» **Task goal**
Identify all lines in the data containing the string "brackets". Copy them out.

» **Dataset content**
*** Block opens ***

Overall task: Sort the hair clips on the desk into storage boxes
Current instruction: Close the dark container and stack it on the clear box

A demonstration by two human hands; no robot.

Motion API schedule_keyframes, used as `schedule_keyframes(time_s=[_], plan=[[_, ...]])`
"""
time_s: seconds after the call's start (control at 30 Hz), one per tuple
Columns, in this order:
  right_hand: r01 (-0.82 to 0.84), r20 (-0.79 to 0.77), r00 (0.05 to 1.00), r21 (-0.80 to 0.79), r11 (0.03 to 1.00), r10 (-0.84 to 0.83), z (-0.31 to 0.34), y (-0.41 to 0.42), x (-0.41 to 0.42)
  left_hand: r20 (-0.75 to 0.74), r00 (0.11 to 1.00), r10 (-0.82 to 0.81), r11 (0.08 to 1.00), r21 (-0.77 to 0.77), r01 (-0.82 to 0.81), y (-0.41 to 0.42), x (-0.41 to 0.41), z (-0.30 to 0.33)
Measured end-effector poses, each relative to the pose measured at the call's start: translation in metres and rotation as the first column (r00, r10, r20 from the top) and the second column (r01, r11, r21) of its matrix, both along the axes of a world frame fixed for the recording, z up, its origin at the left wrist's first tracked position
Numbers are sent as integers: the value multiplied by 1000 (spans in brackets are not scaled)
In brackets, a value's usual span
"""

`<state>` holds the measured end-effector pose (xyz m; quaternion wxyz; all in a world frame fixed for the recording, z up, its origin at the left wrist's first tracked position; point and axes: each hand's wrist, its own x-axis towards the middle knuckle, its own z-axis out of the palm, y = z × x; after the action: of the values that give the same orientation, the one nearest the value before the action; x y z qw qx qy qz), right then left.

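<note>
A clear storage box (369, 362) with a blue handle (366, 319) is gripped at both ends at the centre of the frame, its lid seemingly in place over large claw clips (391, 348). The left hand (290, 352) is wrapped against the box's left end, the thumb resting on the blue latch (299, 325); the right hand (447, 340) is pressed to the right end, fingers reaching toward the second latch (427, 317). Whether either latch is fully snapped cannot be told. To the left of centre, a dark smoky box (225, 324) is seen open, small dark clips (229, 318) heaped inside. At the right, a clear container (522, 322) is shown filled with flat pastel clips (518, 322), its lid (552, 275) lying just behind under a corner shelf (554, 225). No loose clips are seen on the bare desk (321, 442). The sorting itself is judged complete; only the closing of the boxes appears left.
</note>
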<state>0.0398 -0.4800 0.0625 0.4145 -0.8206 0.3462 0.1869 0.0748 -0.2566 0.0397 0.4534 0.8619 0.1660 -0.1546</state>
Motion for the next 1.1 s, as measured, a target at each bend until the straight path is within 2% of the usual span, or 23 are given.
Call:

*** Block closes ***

» **Reply to the task**
Numbers are sent as integers: the value multiplied by 1000 (spans in brackets are not scaled)
In brackets, a value's usual span

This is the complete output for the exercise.